** Work instruction **
Every line from the one with "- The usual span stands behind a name" to the end of the data needs to be copied exactly, and no line before it.

** Information supplied **
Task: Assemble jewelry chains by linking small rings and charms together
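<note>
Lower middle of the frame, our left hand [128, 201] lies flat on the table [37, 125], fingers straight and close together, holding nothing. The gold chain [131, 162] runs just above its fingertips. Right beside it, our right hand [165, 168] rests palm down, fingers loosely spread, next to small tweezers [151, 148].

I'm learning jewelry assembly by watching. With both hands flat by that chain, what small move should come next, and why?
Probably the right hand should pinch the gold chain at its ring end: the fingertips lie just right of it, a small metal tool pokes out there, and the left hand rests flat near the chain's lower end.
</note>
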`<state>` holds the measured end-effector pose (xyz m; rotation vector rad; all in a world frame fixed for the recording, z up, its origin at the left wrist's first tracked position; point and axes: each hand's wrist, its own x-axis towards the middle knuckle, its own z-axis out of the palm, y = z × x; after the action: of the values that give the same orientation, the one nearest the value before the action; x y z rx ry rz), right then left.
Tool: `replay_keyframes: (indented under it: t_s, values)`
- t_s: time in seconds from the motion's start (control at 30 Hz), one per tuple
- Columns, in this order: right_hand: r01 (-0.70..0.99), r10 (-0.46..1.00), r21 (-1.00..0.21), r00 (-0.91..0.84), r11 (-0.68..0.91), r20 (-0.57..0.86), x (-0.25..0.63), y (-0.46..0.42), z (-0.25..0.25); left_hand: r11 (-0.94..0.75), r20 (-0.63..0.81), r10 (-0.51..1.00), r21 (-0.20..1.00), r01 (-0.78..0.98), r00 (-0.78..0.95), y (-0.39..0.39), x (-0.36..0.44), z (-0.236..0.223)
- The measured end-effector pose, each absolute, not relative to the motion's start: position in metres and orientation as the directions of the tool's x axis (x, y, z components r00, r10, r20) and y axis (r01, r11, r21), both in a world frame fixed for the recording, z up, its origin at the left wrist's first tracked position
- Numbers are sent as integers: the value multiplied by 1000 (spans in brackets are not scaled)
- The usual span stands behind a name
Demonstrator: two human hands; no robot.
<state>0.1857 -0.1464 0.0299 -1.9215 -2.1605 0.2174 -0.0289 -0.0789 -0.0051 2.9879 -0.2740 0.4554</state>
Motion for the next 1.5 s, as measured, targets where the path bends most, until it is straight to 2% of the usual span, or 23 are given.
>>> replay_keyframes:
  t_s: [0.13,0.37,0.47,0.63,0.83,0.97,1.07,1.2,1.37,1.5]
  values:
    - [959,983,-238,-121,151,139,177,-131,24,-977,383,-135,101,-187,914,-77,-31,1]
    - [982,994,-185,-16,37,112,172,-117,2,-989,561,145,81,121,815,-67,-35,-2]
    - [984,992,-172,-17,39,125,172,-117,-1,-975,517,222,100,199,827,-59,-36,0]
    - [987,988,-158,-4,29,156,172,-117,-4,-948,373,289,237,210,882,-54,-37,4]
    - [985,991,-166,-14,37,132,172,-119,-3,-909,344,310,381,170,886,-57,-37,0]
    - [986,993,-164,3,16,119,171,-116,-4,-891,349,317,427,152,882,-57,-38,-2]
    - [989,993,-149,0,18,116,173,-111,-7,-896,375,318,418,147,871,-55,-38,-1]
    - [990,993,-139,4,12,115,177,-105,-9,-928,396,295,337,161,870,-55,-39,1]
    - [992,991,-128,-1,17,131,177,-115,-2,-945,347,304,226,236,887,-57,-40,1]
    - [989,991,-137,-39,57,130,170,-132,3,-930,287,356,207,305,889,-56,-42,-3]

** The answer **
- The usual span stands behind a name
Demonstrator: two human hands; no robot.
<state>0.1857 -0.1464 0.0299 -1.9215 -2.1605 0.2174 -0.0289 -0.0789 -0.0051 2.9879 -0.2740 0.4554</state>
Motion for the next 1.5 s, as measured, targets where the path bends most, until it is straight to 2% of the usual span, or 23 are given.
>>> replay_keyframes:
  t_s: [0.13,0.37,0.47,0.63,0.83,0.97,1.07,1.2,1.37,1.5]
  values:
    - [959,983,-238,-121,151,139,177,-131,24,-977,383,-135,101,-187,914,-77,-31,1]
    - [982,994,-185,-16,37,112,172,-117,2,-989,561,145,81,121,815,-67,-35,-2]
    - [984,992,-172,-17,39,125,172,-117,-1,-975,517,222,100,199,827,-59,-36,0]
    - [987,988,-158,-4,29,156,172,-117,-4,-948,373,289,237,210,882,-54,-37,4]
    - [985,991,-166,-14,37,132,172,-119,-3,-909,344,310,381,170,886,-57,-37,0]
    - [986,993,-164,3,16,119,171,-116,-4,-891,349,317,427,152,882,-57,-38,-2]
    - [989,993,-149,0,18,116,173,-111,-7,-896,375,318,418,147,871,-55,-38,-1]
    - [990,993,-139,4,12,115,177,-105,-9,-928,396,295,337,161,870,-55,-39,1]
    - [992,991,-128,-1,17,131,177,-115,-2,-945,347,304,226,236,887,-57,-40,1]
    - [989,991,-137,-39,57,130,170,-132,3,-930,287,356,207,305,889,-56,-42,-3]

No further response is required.